On May 5, 2016, the Consumer Financial Protection Bureau (CFPB) announced the issuance of a Notice of Proposed Rulemaking soliciting comments on a proposed rule to prohibit covered institutions from including, in most core consumer contracts, “pre-dispute arbitration agreements” that contain class waivers. The proposed regulations would explicitly require the inclusion of the following disclaimer in a pre-dispute arbitration agreement: “We agree that neither we nor anyone else will use this agreement to stop you from being part of a class action case in court. You may file a class action in court or you may be a member of a class action even if you do not file it.” The regulations would govern all agreements entered into after the effective date of the regulations (211 days after adoption of the final rule).

The coverage of this rule is quite broad.  It includes most core banking depository and credit products and also applies to debt relief providers, certain parties extending or providing automotive leases, and check cashing companies. The rule also applies to general-purpose reloadable prepaid cards, but provides special transition rules for those cards based on whether the institution has the means to contact the cardholders.

Separately, for all new pre-dispute arbitration agreements entered into after the effective date of the proposed regulation, the entity will be required to submit to the CFPB records governing each individual-level arbitration, including a copy of the arbitral claim and any counterclaim, a copy of the pre-dispute arbitration agreement, any award, and certain other materials.

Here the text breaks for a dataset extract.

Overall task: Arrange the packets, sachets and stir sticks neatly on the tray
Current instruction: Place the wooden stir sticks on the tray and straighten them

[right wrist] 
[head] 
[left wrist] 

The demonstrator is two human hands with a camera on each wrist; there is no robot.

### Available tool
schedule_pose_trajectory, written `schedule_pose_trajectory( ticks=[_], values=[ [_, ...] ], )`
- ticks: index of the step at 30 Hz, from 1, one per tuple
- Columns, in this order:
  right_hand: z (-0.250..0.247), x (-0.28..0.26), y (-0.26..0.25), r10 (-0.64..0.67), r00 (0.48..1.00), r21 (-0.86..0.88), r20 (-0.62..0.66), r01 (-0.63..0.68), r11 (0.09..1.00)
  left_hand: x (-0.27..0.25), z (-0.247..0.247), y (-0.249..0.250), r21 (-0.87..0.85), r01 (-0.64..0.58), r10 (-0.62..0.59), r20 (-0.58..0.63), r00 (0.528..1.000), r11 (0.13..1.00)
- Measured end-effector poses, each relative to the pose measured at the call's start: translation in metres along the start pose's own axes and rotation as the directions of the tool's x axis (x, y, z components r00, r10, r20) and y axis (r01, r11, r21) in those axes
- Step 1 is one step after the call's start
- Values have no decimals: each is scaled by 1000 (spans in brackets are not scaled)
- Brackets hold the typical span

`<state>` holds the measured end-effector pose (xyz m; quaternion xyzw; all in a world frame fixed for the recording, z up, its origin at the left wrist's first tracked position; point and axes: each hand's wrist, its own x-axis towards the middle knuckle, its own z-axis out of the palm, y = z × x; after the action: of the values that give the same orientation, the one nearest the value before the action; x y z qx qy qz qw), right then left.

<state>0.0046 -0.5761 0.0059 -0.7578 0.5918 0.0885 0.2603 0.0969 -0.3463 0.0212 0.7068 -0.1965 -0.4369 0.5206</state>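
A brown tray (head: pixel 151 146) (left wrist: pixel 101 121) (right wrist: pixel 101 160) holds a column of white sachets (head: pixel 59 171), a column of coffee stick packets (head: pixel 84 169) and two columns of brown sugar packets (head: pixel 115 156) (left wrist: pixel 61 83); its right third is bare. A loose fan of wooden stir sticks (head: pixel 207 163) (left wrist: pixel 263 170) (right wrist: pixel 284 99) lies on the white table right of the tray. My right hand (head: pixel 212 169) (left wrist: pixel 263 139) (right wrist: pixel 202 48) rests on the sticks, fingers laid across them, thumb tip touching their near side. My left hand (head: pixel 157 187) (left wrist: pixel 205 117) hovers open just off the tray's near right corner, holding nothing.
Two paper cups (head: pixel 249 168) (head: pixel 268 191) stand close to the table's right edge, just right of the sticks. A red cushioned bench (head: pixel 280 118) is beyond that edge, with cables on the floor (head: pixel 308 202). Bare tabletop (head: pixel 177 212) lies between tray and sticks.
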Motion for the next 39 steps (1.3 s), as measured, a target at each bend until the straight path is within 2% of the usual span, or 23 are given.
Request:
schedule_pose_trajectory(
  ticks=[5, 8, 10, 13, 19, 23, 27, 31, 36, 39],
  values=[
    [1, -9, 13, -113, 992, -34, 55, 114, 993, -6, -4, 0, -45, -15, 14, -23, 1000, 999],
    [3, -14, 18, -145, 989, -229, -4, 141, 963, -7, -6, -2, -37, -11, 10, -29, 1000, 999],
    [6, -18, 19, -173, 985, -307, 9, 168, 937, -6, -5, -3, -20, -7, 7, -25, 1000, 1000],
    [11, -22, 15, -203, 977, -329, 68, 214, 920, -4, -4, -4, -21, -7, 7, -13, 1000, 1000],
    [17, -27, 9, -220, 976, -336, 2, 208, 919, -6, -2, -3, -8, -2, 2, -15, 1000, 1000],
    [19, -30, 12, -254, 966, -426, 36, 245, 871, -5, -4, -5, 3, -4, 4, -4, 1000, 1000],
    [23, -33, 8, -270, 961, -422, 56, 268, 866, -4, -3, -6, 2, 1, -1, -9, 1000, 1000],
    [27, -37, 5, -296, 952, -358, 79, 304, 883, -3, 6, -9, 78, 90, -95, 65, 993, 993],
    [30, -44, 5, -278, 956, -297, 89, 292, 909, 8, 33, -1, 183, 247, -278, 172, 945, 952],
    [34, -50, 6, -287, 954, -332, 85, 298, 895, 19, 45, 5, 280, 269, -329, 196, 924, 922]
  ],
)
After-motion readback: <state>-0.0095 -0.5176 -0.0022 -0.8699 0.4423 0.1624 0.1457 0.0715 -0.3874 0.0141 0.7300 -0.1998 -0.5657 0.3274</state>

During a field hearing earlier today, CFPB Director Richard Cordray, in announcing the NPRM, asserted that mandatory arbitration agreements effectively function as “legal lockouts” because they preclude consumers from bringing group claims against financial services companies. Director Cordray emphasized the CFPB’s belief that class action waivers prevent consumers from seeking “meaningful relief” because many consumer claims concern dollar amounts too low to warrant filing individual lawsuits over.

The proposed rule flows from the CFPB’s March 2015 study which asserted that few consumers bring actions against financial services companies and claimed that few understood how arbitration clauses worked. The CFPB took the position that class actions provided an effective means for consumers to challenge problematic practices and that class actions have brought about millions of dollars of relief to consumers. According to the CFPB, benefits of the proposed rule include providing a “day in court” to consumers, deterring misconduct by covered institutions, and increasing transparency with respect to how individual arbitrations are conducted.

We note that industry advocates dispute much of the CFPB’s findings. During panel testimony following the May 5 field hearing, Travis Norton of the U.S. Chamber of Commerce, for instance, pointed out  that in some cases arbitration is beneficial for consumers because it is cheaper than litigation, is a more efficient means to resolve disputes, and that the costs are often borne by the institution and not the consumer. Industry advocates have also claimed that eliminating class action waivers is just a boon to plaintiffs-side class action attorneys, who are typically rewarded far more in class litigation than any individual plaintiff.

The proposal states that compliance is required only for agreements entered into 211 days after the final rule is published, which is consistent with Dodd Frank, so the rule should not retroactively apply. But how courts will treat the enforceability of mandatory arbitration clauses (including class waivers) where the contract was executed before the effective date of the rule remains to be seen.